2. The ERISA Issue. In 1989, at the traders' request, North Central established an employee profit sharing plan to shelter trader income from immediate income taxation. At the outset, the traders understood that North Central would fund the plan without increasing their total compensation. To meet that objective, North Central reduced the traders' share of their net profits by an amount equal to North Central's contributions to the profit sharing plan. For example, at the present time, each North Central trader receives a commission equal to 60.87% of net profits, and North Central pays approximately one-fourth of its 39.13% share into the profit sharing plan. The commissions paid directly to the traders and the deferred compensation paid into the profit sharing plan equal 70% of their net profits.

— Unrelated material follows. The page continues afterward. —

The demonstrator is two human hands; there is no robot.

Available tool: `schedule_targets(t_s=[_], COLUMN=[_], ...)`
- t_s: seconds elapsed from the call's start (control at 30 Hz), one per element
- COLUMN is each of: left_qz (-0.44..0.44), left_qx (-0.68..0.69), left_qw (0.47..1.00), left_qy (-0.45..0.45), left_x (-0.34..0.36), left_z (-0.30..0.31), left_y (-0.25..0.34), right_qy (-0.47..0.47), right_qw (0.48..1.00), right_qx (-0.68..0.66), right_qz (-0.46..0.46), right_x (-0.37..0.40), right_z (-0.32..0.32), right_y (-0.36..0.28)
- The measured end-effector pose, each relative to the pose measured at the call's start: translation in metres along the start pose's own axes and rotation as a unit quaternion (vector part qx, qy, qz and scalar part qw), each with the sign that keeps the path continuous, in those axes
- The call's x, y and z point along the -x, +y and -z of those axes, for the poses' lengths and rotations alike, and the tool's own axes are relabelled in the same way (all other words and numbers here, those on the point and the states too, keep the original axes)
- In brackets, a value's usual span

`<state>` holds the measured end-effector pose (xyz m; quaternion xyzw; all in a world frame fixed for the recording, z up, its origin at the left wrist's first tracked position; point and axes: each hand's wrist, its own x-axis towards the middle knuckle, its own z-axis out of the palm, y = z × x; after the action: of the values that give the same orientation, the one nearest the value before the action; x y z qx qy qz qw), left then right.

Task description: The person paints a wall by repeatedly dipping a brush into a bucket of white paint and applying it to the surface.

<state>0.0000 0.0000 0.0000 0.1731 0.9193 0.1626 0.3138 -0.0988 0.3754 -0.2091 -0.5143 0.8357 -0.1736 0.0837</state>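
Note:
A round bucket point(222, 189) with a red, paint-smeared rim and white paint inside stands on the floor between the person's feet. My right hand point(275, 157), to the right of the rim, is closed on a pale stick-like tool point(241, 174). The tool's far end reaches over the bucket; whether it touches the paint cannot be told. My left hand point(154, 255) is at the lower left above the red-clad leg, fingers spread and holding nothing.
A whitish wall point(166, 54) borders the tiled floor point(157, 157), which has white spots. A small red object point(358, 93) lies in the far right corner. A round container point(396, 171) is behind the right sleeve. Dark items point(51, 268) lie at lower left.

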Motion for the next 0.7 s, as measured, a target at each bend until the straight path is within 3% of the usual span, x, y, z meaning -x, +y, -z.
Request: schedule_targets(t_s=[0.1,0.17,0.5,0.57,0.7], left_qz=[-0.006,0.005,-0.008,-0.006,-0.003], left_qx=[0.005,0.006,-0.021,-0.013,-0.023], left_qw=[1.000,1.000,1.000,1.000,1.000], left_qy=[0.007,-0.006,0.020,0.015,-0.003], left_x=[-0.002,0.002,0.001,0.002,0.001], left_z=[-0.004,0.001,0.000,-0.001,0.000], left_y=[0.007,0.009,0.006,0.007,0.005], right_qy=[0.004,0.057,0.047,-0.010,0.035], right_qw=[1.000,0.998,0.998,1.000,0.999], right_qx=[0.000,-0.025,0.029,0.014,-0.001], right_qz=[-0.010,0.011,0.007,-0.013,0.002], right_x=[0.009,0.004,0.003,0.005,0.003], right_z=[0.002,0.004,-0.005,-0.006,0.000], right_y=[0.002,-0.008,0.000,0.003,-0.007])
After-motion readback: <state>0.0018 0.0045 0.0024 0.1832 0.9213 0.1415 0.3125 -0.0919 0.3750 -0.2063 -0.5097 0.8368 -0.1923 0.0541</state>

Plaintiffs argue that this funding arrangement breached defendants' fiduciary duties under ERISA because North Central is using the traders' money to fund the profit sharing plan, making it an employee-funded plan subject to loss of its tax-exempt status for failure to comply with the requirements of a "Section 401(k)" retirement plan. See 26 U.S.C. § 401(k) and its implementing Treasury Regulations. Once again, this argument is without merit because it is based upon a fallacy — that seventy percent of the traders' net profits as calculated by North Central for purposes of its compensation formula were monies owned by the traders. In fact, any amounts not owing to the traders as commissions — including amounts paid out of North Central's share of net profits to fund employee benefits — are monies belonging to North Central and are therefore available to be paid as employer contributions to a profit sharing plan that is not a qualified employee-funded 401(k) plan. Thus, it is not surprising that no federal agency has threatened plan disqualification, despite a Department of Labor audit in January 1999. For this reason alone, defendants were entitled to summary judgment dismissing plaintiffs' ERISA claims, and we need not consider the alternative grounds defendants have urged on appeal.

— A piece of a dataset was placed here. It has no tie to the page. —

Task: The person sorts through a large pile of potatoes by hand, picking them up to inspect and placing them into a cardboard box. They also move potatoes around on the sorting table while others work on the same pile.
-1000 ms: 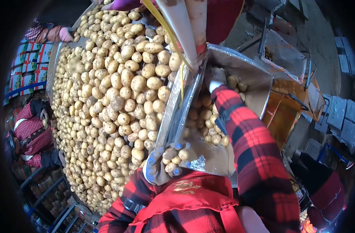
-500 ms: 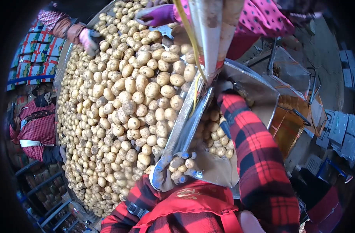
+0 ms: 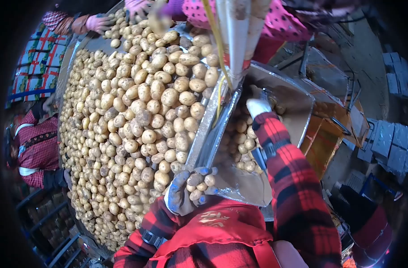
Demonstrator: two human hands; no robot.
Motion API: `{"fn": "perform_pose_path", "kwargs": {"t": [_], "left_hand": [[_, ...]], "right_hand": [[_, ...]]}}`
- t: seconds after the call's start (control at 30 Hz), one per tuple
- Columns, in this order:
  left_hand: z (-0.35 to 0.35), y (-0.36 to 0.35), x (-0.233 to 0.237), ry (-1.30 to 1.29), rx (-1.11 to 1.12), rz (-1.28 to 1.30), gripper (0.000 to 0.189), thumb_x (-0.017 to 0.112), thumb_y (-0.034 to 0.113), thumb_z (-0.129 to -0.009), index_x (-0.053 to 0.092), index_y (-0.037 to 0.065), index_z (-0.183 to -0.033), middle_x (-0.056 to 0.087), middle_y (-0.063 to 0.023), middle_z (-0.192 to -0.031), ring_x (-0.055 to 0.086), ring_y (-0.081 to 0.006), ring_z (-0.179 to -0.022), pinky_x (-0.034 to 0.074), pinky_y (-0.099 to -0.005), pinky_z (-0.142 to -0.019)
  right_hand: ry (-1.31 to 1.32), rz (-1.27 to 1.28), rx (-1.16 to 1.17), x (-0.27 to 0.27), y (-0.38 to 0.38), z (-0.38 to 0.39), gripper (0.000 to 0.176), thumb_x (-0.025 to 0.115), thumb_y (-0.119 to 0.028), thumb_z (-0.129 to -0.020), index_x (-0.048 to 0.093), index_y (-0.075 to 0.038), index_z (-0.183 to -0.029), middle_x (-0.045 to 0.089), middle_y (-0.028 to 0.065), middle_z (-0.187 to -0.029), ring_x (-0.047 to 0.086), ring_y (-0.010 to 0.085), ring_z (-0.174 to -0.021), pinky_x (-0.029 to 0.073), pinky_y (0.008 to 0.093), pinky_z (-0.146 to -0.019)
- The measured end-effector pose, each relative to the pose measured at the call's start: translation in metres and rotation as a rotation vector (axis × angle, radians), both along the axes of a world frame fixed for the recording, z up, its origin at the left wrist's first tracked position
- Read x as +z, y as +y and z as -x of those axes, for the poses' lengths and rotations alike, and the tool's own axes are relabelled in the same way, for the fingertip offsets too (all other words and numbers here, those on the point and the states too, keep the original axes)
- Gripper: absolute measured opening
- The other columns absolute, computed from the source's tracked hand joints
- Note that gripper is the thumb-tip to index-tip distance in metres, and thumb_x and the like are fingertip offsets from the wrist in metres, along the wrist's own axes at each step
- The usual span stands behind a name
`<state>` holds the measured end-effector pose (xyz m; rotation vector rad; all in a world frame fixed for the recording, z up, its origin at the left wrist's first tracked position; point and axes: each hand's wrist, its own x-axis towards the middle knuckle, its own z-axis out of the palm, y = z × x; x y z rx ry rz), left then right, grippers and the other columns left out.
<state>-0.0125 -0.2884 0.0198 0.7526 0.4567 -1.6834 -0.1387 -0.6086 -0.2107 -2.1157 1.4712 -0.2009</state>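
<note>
My left hand (image 3: pixel 179 196), in a grey glove with blue fingertips, curls around several small potatoes (image 3: pixel 197 184) at the near corner of the potato table. My right hand (image 3: pixel 258 107), in a pale glove, reaches into the metal-sided bin (image 3: pixel 298 117) to the right of the table's edge. More potatoes (image 3: pixel 243 142) lie in that bin below and left of the right hand. Its fingers point away and are partly hidden, so their grip does not show. A broad heap of potatoes (image 3: pixel 141 107) covers the table to the left.
A metal rail (image 3: pixel 215 129) parts the heap from the bin, with a post (image 3: pixel 239 35) and yellow cord rising at its far end. Co-workers' gloved hands (image 3: pixel 100 22) work at the far side; another person (image 3: pixel 38 147) stands left. Cartons (image 3: pixel 389 138) are stacked at right.
My right hand has come back slightly in the bin and shows more plainly. My left hand still holds the small potatoes, a little higher in view. Co-workers' hands have shifted at the far edge.
</note>
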Motion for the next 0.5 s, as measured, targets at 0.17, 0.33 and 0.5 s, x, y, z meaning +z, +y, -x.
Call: {"fn": "perform_pose_path", "kwargs": {"t": [0.17, 0.33, 0.5], "left_hand": [[0.005, -0.008, -0.009, 0.053, -0.044, 0.017, 0.069, 0.061, 0.056, -0.102, 0.056, 0.001, -0.144, 0.067, -0.0119, -0.125, 0.068, -0.0291, -0.106, 0.060, -0.0266, -0.071], [0.019, -0.033, -0.015, 0.139, -0.139, 0.088, 0.060, 0.062, 0.055, -0.102, 0.059, 0.010, -0.142, 0.065, -0.0127, -0.129, 0.067, -0.0314, -0.110, 0.061, -0.0295, -0.072], [0.045, -0.074, -0.017, 0.238, -0.216, 0.069, 0.052, 0.064, 0.051, -0.102, 0.062, 0.014, -0.139, 0.058, -0.0123, -0.144, 0.066, -0.0337, -0.113, 0.062, -0.0333, -0.076]], "right_hand": [[-0.898, -0.806, -0.356, 0.106, 0.045, 0.075, 0.028, 0.075, -0.013, -0.096, 0.073, -0.008, -0.123, 0.074, 0.0047, -0.110, 0.071, 0.0126, -0.086, 0.055, 0.0277, -0.069], [-1.099, -0.459, -0.511, 0.178, 0.007, 0.136, 0.037, 0.073, -0.011, -0.096, 0.067, -0.003, -0.132, 0.073, 0.0069, -0.111, 0.072, 0.0170, -0.083, 0.056, 0.0284, -0.067], [-0.211, 0.139, -0.348, 0.163, -0.071, 0.184, 0.069, 0.074, -0.023, -0.095, 0.047, -0.008, -0.157, 0.071, 0.0187, -0.126, 0.071, 0.0346, -0.106, 0.056, 0.0421, -0.094]]}}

3. The Attorney's Fee Issue. North Central argues the district court abused its discretion in denying North Central's request for its attorney's fees in successfully defending plaintiffs' ERISA claims. See 29 U.S.C. § 1132(g). The district court found the timing of this litigation suspect because it was initiated by plaintiffs in the midst of North Central's attempts to enforce restrictive covenants against them. But the court denied an award of fees because the ERISA claims, though unsuccessful, were not "purely retaliatory or frivolous." North Central argues the district court erred by failing to analyze each of the factors relevant when evaluating a request for attorney's fees under ERISA.2  However, a district court is not required to consider all of the factors in every case. See Griffin v. Jim Jamison, Inc., 188 F.3d 996, 997-98 (8th Cir. 1999). Here, we agree with the district court that plaintiffs' good faith in asserting ERISA claims in the midst of on-going litigation with their former employer, and the relative merits of those claims, were the most important factors in determining whether defendants should be awarded part of their attorney's fees for successfully defending the ERISA portion of this lawsuit. Though we might have viewed plaintiffs' apparent motives and the merits of their ERISA claims less favorably, we conclude the district court did not abuse its discretion in denying North Central's fee request.

The judgment of district court is affirmed.

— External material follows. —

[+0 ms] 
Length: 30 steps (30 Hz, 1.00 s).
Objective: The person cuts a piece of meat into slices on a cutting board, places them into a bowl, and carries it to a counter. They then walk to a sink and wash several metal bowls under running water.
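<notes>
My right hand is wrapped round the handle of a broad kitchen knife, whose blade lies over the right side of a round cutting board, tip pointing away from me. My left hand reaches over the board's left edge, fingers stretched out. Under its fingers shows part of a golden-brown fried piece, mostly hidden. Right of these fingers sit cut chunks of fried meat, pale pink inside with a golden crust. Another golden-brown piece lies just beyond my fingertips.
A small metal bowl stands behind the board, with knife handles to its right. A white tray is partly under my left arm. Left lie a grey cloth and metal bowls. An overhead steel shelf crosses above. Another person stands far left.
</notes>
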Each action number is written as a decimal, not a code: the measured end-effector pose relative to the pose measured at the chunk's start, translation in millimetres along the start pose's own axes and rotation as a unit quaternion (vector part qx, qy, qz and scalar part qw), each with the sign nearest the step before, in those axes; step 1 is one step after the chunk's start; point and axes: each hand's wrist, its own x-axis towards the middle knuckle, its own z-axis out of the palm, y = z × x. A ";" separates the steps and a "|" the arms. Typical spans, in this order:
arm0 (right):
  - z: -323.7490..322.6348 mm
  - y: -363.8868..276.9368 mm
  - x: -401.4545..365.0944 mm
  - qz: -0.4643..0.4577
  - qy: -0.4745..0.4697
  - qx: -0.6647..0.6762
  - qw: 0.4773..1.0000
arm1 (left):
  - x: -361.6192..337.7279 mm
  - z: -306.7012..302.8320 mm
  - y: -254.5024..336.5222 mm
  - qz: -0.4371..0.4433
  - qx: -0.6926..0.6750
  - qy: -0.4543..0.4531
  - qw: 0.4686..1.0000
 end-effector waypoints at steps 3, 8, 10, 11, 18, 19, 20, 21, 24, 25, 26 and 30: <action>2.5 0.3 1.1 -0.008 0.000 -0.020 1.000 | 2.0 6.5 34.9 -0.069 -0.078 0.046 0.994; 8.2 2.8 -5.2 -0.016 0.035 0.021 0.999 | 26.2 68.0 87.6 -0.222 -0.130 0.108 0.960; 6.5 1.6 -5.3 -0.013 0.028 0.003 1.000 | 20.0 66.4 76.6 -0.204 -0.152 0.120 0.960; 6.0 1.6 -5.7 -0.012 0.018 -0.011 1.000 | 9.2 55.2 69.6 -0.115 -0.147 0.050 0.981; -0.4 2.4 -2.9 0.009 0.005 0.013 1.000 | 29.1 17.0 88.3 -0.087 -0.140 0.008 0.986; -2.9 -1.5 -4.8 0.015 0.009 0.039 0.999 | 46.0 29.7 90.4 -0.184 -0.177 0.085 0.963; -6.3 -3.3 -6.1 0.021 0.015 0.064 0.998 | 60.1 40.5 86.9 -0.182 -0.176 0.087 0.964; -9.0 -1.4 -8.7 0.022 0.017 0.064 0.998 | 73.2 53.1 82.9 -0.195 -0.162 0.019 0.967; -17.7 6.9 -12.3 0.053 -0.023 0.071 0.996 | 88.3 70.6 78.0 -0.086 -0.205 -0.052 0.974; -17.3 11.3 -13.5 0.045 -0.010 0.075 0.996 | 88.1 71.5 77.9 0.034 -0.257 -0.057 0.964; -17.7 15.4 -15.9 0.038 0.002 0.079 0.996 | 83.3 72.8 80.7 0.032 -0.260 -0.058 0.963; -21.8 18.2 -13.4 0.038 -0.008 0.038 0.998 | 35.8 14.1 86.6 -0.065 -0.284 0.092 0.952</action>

The Honorable Donovan W. Frank, United States District Judge for the District of Minnesota


" [T]he degree of culpability or bad faith; the ability to pay an award for attorney fees; the deterrent effect an award would have on others; whether the attorney fees are requested to benefit the other plan participants or to resolve legal issues; and the relative merits of the parties' positions."Molasky v. Principal Mut. Life Ins. Co., 149 F.3d 881, 885 (8th Cir. 1998), quoting Lutheran Med. Ctr. v. Contractors, Laborers, Teamsters & Eng'rs Health & Welfare Plan, 25 F.3d 616, 623 (8th Cir. 1994).